When the ball drops in Times Square Thursday to mark the new year, New York counterterrorism officials are exceedingly confident they won’t drop the ball.

Despite two large scale Islamic terror attacks on Western targets during the past two months – that killed 130 in Paris in November and 14 in San Bernardino this month – authorities say revelers have nothing to fear.

“New Year’s Eve in New York City will be the safest place in the world to be,” said Chief James Waters, head of the counterterrorism unit.

That sentiment was echoed by James O’Neill, chief of the counterterrorism department: “Leave the worrying to the NYPD.”

Officials say there is no credible threat to Times Square; however, terrorists rarely call their shot in advance of an attack.

"Leave the worrying to the NYPD."

— James O'Neill, chief of counterterrorism department

In an effort to install every deterrent possible, the NYPD is set to deploy at least 6,000 cops -- including heavily-armed personnel, rooftop patrols, bomb-sniffing dog handlers, a special counterterrorism unit and plainclothes officers -- in and around Times Square.
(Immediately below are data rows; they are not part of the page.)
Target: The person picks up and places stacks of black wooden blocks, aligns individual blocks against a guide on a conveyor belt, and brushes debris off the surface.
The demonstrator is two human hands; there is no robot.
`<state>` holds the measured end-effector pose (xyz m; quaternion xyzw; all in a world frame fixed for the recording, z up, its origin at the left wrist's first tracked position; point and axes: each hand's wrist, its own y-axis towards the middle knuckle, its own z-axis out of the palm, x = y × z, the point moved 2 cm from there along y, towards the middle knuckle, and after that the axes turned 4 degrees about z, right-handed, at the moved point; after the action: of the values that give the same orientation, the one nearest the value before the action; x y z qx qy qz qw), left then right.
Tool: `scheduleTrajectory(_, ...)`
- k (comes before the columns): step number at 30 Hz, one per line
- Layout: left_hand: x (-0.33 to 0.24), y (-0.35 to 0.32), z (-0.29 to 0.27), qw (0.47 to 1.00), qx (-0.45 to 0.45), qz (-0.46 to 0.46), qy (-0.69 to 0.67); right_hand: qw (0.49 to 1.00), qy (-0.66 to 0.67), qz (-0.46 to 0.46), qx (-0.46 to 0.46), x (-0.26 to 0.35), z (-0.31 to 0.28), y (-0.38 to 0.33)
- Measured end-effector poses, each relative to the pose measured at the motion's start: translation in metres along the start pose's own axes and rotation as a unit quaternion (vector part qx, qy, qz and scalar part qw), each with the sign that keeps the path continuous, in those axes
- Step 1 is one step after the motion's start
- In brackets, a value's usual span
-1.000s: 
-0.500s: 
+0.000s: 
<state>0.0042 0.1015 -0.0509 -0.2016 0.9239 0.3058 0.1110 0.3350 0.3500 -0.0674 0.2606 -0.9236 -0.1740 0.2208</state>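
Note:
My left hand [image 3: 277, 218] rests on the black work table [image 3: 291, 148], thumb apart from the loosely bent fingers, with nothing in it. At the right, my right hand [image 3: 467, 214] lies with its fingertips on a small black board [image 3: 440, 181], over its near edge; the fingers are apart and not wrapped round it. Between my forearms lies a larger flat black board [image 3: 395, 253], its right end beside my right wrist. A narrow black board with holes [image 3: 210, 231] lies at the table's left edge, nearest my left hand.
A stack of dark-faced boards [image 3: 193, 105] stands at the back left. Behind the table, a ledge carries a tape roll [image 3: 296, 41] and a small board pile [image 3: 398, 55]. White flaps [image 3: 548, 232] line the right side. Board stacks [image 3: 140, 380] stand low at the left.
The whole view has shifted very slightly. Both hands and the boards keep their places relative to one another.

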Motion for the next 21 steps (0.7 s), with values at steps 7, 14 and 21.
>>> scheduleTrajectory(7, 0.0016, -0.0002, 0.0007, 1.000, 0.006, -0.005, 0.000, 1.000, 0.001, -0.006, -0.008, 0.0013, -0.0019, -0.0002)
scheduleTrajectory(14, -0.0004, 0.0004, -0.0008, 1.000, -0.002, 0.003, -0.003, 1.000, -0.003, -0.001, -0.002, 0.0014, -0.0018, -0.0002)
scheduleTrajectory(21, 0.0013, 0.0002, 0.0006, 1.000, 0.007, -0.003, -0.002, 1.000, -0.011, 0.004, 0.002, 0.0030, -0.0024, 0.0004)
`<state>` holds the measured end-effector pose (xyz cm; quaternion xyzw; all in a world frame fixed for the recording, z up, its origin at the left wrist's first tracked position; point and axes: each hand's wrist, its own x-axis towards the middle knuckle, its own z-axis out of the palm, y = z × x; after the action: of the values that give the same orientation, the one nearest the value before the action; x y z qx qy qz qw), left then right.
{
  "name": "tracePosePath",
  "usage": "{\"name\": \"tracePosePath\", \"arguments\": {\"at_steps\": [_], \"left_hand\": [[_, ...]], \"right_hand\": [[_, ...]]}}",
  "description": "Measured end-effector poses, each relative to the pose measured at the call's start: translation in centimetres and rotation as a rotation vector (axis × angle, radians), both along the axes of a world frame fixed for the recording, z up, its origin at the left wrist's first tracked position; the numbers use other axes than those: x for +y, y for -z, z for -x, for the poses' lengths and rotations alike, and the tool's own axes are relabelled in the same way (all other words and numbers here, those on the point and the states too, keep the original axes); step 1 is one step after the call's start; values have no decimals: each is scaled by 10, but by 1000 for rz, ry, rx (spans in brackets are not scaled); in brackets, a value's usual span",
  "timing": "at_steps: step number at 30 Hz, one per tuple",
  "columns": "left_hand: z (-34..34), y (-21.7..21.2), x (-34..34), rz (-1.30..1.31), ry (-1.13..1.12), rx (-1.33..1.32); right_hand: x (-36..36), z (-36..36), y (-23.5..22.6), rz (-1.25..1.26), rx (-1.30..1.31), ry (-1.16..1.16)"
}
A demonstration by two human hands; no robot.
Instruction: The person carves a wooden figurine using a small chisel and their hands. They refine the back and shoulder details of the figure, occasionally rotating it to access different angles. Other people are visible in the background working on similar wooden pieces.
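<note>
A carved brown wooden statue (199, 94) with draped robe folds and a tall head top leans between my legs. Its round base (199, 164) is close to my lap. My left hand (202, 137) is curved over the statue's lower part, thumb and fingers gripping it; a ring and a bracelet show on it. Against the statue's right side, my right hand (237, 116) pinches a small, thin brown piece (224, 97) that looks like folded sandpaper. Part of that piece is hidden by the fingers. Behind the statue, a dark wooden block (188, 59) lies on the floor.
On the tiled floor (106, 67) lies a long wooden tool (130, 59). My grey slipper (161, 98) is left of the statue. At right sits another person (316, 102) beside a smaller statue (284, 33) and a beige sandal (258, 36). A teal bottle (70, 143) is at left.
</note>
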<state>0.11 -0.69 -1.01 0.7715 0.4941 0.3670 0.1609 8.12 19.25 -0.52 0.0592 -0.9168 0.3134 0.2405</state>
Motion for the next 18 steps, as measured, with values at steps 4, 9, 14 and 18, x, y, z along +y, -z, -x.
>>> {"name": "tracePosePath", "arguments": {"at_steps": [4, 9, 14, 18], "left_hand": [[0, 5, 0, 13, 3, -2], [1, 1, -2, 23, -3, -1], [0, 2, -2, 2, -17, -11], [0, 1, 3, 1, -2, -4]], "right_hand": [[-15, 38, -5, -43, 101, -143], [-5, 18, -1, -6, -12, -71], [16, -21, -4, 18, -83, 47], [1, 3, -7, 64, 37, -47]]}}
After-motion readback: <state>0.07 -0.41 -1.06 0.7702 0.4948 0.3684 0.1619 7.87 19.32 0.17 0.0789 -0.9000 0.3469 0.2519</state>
That massive force will consist in part of the 1,200 officers who graduated on Tuesday. There will be about 600 to 800 more cops on patrol this New Year’s Eve than there were in 2014, the New York Post reported.

“On New Year's Eve, the department will be out in force,” NYC Mayor Bill de Blasio said Tuesday at a news conference in Times Square. “There will be a tremendous number of officers you will see and many you won't see.”

With about 1 million people expected to pack midtown for the festivities, the public numbers suggest a ratio of one officer per every 166 civilians.

Officials, drawing in part on vulnerabilities exposed through previous terror attacks, also have several enforcement mechanisms in place.

Partiers will be screened with hand-held metal detectors twice -- once when entering one of the 14 access points to the “secure zone” and again when they enter “pens” where people will be kept during the leadup to the countdown.

Newspaper vending machines and trash cans will be removed on Broadway and Seventh Avenue from 34th to 59th streets, according to The Journal News. That precaution is a possible nod to the 2013 Boston Marathon bombing, in which two Islamist brothers hid pressure cooker bombs in trash cans that exploded near the marathon’s finish line.

Chemical and radiation detectors will be deployed and manhole covers will be sealed from 41st to 50th streets between Sixth Avenue and Eighth Avenue, The Journal News reported.

Said Police Commissioner Bill Bratton: “We believe we are as prepared as anybody can be.”

The Associated Press contributed to this report.